**What the task asks**
Output the records exactly. Include every line.

** Records provided follows **

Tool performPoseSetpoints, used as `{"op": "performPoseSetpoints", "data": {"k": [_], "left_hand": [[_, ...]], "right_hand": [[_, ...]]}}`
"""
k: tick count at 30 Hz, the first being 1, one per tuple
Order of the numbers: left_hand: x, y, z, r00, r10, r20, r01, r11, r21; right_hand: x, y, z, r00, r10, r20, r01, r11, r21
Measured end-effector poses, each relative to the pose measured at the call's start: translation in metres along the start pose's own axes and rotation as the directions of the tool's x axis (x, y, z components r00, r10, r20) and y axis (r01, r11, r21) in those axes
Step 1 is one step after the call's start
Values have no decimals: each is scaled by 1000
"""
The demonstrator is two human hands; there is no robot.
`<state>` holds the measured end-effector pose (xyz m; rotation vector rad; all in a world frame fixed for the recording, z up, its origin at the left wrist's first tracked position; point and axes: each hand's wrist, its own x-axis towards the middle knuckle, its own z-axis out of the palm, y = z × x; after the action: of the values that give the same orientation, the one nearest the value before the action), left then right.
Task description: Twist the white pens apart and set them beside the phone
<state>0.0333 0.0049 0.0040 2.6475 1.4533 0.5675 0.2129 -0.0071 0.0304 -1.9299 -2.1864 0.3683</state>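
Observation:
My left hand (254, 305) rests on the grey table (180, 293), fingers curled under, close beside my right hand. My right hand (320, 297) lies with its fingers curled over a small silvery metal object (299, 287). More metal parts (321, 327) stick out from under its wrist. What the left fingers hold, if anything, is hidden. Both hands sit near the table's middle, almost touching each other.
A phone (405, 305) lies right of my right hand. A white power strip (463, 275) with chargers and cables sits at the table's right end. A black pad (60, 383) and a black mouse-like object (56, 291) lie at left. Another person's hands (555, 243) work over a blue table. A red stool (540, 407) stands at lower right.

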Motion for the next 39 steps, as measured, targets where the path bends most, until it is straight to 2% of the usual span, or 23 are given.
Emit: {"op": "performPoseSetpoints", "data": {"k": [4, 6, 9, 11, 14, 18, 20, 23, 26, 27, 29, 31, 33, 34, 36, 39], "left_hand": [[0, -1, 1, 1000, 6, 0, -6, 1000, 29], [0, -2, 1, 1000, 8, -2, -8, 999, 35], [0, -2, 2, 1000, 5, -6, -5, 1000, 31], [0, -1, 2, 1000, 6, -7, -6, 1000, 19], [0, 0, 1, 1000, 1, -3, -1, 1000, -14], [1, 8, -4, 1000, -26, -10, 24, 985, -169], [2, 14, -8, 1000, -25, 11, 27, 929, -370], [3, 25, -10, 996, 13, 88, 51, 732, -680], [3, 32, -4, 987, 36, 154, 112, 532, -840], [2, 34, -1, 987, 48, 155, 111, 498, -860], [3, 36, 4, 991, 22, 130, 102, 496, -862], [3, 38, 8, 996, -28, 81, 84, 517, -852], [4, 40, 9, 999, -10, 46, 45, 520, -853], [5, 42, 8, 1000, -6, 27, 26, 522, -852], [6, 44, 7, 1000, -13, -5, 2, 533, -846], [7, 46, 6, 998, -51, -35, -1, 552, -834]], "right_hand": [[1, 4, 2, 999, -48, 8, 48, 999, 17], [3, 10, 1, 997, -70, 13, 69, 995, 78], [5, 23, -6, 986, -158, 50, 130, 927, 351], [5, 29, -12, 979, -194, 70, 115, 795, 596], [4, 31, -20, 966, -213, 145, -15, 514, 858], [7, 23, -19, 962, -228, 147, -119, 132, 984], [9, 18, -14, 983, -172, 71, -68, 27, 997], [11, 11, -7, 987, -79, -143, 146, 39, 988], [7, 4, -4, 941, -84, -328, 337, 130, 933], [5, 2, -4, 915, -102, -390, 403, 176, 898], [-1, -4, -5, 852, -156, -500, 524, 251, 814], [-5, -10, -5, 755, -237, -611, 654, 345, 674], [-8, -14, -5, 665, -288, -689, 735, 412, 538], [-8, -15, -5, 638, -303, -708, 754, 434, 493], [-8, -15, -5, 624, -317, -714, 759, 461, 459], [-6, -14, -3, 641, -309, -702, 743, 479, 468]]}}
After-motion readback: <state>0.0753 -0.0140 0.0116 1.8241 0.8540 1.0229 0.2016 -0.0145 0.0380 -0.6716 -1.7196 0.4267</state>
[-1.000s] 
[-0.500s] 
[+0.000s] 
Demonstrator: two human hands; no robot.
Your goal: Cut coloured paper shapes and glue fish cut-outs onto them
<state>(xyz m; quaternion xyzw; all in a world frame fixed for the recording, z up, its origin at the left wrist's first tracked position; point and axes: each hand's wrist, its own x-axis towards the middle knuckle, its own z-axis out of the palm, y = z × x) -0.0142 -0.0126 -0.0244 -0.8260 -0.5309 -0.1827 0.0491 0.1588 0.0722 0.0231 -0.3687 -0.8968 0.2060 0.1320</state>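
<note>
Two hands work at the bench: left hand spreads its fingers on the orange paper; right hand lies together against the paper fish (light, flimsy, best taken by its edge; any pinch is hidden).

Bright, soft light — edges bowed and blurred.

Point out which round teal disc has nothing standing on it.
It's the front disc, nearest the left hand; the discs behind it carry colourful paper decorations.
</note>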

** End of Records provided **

**Answer area**
Tool performPoseSetpoints, used as `{"op": "performPoseSetpoints", "data": {"k": [_], "left_hand": [[_, ...]], "right_hand": [[_, ...]]}}`
"""
k: tick count at 30 Hz, the first being 1, one per tuple
Order of the numbers: left_hand: x, y, z, r00, r10, r20, r01, r11, r21; right_hand: x, y, z, r00, r10, r20, r01, r11, r21
Measured end-effector poses, each relative to the pose measured at the call's start: translation in metres along the start pose's own axes and rotation as the directions of the tool's x axis (x, y, z components r00, r10, r20) and y axis (r01, r11, r21) in those axes
Step 1 is one step after the call's start
Values have no decimals: each is scaled by 1000
"""
The demonstrator is two human hands; there is no robot.
`<state>` holds the measured end-effector pose (xyz m; rotation vector rad; all in a world frame fixed for the recording, z up, its origin at the left wrist's first tracked position; point and axes: each hand's wrist, its own x-axis towards the middle knuckle, its own z-axis out of the palm, y = z × x; after the action: of the values that give the same orientation, the one nearest the value before the action), left then right.
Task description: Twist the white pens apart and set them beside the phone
<state>0.0333 0.0049 0.0040 2.6475 1.4533 0.5675 0.2129 -0.0071 0.0304 -1.9299 -2.1864 0.3683</state>
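Observation:
My left hand (254, 305) rests on the grey table (180, 293), fingers curled under, close beside my right hand. My right hand (320, 297) lies with its fingers curled over a small silvery metal object (299, 287). More metal parts (321, 327) stick out from under its wrist. What the left fingers hold, if anything, is hidden. Both hands sit near the table's middle, almost touching each other.
A phone (405, 305) lies right of my right hand. A white power strip (463, 275) with chargers and cables sits at the table's right end. A black pad (60, 383) and a black mouse-like object (56, 291) lie at left. Another person's hands (555, 243) work over a blue table. A red stool (540, 407) stands at lower right.
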
Motion for the next 39 steps, as measured, targets where the path bends most, until it is straight to 2% of the usual span, or 23 are given.
Emit: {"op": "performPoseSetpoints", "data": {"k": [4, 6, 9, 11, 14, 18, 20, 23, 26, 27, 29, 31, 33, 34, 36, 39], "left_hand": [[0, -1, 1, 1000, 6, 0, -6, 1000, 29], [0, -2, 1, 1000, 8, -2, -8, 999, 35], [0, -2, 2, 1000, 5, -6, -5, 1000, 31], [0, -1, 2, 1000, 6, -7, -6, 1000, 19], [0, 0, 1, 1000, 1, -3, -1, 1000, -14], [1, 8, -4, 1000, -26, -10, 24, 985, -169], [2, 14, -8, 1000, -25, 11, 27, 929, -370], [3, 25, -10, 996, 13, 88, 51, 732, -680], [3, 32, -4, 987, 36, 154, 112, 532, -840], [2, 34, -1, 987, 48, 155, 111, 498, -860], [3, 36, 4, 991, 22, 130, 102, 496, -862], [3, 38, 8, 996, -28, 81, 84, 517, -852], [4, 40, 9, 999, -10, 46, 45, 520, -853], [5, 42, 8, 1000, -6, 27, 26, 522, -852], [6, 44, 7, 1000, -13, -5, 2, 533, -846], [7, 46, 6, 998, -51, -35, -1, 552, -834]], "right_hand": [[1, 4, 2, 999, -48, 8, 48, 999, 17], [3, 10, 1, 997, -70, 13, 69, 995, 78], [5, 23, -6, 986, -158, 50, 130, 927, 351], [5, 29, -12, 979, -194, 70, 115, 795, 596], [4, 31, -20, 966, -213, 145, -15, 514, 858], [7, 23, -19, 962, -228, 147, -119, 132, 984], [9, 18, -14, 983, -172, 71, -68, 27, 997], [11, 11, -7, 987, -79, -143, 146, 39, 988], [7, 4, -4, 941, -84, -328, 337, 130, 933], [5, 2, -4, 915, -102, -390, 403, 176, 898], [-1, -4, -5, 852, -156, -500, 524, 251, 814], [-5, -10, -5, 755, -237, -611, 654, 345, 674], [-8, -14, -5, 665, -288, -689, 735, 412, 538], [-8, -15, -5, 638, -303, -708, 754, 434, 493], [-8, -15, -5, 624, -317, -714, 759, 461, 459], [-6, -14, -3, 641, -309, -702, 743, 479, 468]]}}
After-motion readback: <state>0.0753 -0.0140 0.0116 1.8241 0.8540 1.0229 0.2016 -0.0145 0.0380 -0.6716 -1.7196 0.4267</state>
[-1.000s] 
[-0.500s] 
[+0.000s] 
Demonstrator: two human hands; no robot.
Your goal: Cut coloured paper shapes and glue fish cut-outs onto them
<state>(xyz m; quaternion xyzw; all in a world frame fixed for the recording, z up, its origin at the left wrist's first tracked position; point and axes: each hand's wrist, its own x-axis towards the middle knuckle, its own z-axis out of the palm, y = z × x) -0.0142 -0.0126 -0.0244 -0.8260 -0.5309 -0.1827 0.0491 0.1588 0.0722 0.0231 -0.3687 -0.8968 0.2060 0.1320</state>
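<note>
Two hands work at the bench: left hand spreads its fingers on the orange paper; right hand lies together against the paper fish (light, flimsy, best taken by its edge; any pinch is hidden).

Bright, soft light — edges bowed and blurred.

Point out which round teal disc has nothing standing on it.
It's the front disc, nearest the left hand; the discs behind it carry colourful paper decorations.
</note>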

This finishes the exercise.